DIRECTIONS
Nothing but the lines from the start of the data through the line with "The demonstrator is" should appear in the answer, each retyped exactly, and pictures should not.

DATA
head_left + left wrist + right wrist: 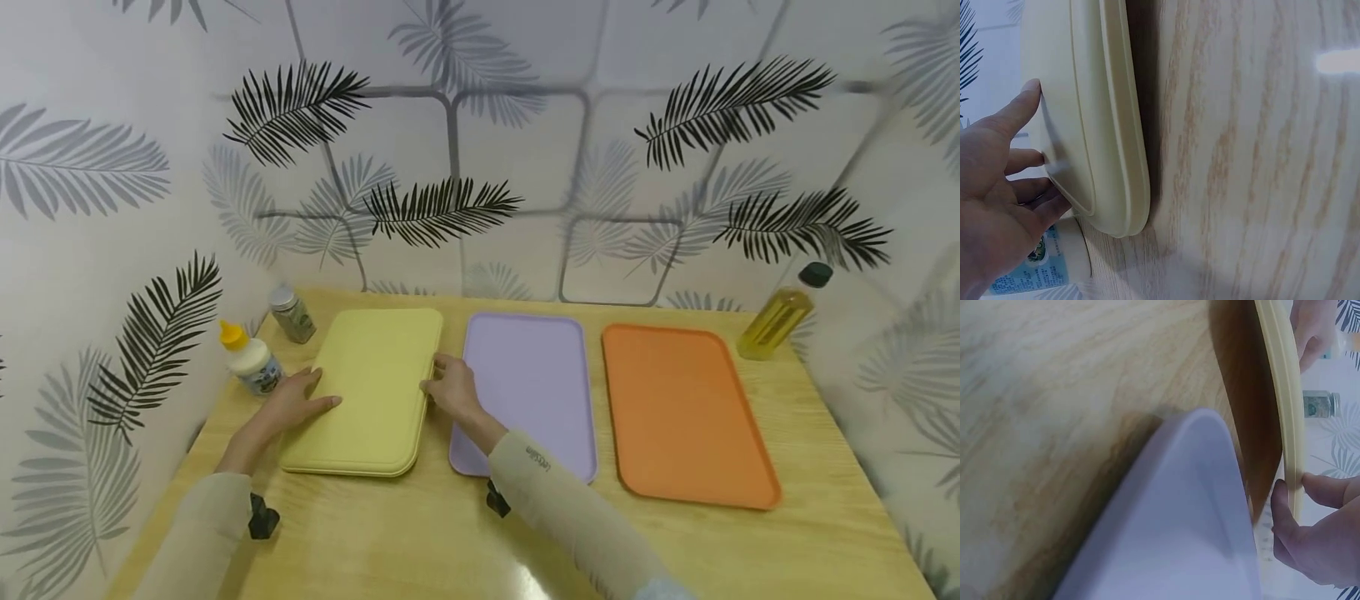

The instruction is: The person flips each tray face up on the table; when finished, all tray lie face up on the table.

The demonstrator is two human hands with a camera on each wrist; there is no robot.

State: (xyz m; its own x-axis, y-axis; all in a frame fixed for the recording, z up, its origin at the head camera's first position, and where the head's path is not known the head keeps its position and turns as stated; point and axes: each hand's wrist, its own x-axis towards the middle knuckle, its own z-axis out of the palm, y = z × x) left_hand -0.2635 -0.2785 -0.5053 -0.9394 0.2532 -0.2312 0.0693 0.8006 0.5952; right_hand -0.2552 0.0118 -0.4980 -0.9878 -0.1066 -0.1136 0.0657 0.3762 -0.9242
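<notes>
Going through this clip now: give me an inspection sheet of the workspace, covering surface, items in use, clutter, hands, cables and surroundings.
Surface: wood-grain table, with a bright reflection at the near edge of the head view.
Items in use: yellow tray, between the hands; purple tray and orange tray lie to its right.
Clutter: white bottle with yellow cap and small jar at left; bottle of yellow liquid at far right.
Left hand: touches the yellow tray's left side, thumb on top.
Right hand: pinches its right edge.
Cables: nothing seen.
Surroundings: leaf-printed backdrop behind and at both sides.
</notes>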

RESPONSE TO THE EXERCISE
head_left + left wrist + right wrist: 

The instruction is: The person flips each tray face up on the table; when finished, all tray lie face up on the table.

The demonstrator is two human hands with a camera on each wrist; there is no robot.

Nothing more belongs to the answer.